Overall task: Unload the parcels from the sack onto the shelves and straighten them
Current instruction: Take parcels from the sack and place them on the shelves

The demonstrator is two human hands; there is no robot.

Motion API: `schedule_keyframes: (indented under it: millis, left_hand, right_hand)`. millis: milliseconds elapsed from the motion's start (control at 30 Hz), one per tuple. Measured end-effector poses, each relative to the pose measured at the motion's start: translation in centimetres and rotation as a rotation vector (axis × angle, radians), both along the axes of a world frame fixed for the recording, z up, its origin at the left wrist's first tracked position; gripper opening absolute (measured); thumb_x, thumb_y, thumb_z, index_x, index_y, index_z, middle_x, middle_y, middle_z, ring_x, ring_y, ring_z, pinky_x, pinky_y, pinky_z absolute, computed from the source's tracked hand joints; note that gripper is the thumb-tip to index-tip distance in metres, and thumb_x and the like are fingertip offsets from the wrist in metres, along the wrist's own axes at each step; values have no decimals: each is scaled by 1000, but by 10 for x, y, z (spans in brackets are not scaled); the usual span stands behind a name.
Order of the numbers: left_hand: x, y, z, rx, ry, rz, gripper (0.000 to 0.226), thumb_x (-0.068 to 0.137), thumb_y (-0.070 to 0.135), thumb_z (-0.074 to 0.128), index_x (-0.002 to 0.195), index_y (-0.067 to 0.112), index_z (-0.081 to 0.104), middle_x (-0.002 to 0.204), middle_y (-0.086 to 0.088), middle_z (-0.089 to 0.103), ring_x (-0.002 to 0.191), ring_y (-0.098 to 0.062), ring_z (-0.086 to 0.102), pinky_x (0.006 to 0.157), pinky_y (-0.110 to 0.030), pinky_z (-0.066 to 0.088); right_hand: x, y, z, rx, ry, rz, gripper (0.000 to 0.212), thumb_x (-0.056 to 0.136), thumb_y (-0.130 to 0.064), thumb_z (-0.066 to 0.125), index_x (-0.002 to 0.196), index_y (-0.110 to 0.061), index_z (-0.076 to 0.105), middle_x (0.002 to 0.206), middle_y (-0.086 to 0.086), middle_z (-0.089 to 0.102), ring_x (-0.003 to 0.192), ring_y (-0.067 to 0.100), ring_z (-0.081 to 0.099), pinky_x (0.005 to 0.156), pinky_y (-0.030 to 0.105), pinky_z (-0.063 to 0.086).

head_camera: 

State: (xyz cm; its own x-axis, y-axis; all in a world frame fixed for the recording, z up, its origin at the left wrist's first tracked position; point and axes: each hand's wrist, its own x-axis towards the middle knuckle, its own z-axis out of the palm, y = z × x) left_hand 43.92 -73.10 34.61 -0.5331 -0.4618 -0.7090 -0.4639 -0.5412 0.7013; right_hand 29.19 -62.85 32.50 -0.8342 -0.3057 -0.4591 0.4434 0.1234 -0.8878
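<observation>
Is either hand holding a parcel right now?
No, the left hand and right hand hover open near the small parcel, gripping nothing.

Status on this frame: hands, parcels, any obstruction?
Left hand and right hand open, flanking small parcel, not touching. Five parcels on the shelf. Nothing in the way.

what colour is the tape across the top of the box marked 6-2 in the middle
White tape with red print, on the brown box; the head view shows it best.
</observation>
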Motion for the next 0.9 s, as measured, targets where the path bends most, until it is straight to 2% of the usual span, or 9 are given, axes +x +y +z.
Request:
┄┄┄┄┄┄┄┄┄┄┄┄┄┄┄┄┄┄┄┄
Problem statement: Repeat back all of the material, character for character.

Response to the task:
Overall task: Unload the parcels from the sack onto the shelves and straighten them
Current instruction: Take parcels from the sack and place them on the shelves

The demonstrator is two human hands; there is no robot.

Motion API: `schedule_keyframes: (indented under it: millis, left_hand, right_hand)`. millis: milliseconds elapsed from the motion's start (control at 30 Hz), one per tuple. Measured end-effector poses, each relative to the pose measured at the motion's start: translation in centimetres and rotation as a rotation vector (axis × angle, radians), both along the axes of a world frame fixed for the recording, z up, its origin at the left wrist's first tracked position; gripper opening absolute (measured); thumb_x, thumb_y, thumb_z, index_x, index_y, index_z, middle_x, middle_y, middle_z, ring_x, ring_y, ring_z, pinky_x, pinky_y, pinky_z absolute, computed from the source's tracked hand joints; note that gripper is the thumb-tip to index-tip distance in metres, and thumb_x and the like are fingertip offsets from the wrist in metres, along the wrist's own axes at each step; values have no decimals: each is scaled by 1000, but by 10 for x, y, z (spans in brackets are not scaled); the usual span stands behind a name.
Order of the numbers: left_hand: x, y, z, rx, ry, rz, gripper (0.000 to 0.226), thumb_x (-0.068 to 0.137), thumb_y (-0.070 to 0.135), thumb_z (-0.074 to 0.128), index_x (-0.002 to 0.195), index_y (-0.067 to 0.112), index_z (-0.081 to 0.104), middle_x (-0.002 to 0.204), middle_y (-0.086 to 0.088), middle_z (-0.089 to 0.103), ring_x (-0.002 to 0.191), ring_y (-0.098 to 0.062), ring_z (-0.086 to 0.102), pinky_x (0.006 to 0.157), pinky_y (-0.110 to 0.030), pinky_z (-0.066 to 0.088); right_hand: x, y, z, rx, ry, rz, gripper (0.000 to 0.212), thumb_x (-0.056 to 0.136), thumb_y (-0.130 to 0.064), thumb_z (-0.066 to 0.125), index_x (-0.002 to 0.196), index_y (-0.110 to 0.061), index_z (-0.076 to 0.105), middle_x (0.002 to 0.206), middle_y (-0.086 to 0.086), middle_z (-0.089 to 0.102), ring_x (-0.003 to 0.192), ring_y (-0.067 to 0.100), ring_z (-0.081 to 0.099), pinky_x (0.005 to 0.156), pinky_y (-0.030 to 0.105), pinky_z (-0.063 to 0.086).

head_camera: 

State: (xyz cm; its own x-axis, y-axis; all in a world frame fixed for the recording, z up, its origin at the left wrist's first tracked position; point and axes: each hand's wrist, its own x-axis towards the middle knuckle, its own z-axis out of the palm, y = z × x) left_hand 43.92 -73.10 34.61 -0.5331 -0.4618 -0.7090 -0.4639 -0.5412 0.7013; right_hand 29.19 -62.85 32.50 -0.8342 -0.3057 -0.4591 0.4434 0.1234 -0.8878
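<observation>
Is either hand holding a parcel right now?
No, the left hand and right hand hover open near the small parcel, gripping nothing.

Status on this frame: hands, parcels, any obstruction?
Left hand and right hand open, flanking small parcel, not touching. Five parcels on the shelf. Nothing in the way.

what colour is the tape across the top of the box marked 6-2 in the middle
White tape with red print, on the brown box; the head view shows it best.
</observation>
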Motion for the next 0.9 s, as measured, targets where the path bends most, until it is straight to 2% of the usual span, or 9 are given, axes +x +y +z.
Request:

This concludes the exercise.